_Exercise aim_
Find all lines with the word "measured" in the material, then copy them.

_Data excerpt_
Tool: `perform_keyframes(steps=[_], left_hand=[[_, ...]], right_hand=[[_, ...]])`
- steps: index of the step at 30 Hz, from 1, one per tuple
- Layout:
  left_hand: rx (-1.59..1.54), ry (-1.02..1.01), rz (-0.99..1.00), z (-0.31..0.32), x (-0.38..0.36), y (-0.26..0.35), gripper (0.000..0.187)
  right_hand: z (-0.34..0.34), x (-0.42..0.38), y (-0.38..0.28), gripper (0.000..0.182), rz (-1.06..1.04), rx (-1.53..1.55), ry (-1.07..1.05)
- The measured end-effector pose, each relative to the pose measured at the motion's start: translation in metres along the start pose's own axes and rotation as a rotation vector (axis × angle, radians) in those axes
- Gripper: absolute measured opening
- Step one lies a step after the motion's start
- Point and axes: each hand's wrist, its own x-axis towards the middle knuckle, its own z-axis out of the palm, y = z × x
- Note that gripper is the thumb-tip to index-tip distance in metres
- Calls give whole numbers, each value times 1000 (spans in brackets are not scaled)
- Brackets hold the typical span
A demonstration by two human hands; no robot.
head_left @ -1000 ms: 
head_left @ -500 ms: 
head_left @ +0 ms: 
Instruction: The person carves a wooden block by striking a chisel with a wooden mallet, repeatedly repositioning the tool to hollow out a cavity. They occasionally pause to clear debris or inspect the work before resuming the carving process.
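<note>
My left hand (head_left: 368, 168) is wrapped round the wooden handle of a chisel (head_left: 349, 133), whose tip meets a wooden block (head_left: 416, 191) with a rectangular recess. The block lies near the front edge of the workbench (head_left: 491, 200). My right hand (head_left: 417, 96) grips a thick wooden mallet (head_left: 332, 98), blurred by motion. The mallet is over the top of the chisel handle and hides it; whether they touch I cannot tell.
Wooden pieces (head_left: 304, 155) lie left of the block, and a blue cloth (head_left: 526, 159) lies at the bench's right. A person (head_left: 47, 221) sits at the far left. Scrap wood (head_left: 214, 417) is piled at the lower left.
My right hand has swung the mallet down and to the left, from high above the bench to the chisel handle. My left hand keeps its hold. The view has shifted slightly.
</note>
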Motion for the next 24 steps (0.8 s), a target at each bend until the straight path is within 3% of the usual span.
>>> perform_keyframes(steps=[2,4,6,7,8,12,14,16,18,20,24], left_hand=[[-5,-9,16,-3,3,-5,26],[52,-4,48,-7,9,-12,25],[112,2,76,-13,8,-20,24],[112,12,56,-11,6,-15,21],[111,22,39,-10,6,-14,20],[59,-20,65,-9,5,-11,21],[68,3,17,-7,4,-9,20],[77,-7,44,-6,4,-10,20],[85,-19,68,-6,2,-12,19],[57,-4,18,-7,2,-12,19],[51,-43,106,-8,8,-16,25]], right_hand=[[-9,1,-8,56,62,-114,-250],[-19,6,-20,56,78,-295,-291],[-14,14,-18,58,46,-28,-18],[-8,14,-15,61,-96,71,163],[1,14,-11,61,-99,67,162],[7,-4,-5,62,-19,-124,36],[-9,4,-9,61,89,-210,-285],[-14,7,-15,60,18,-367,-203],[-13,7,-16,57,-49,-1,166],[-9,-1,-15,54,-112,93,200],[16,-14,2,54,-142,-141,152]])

_Solved problem_
- The measured end-effector pose, each relative to the pose measured at the motion's start: translation in metres along the start pose's own axes and rotation as a rotation vector (axis × angle, radians) in those axes
- Gripper: absolute measured opening

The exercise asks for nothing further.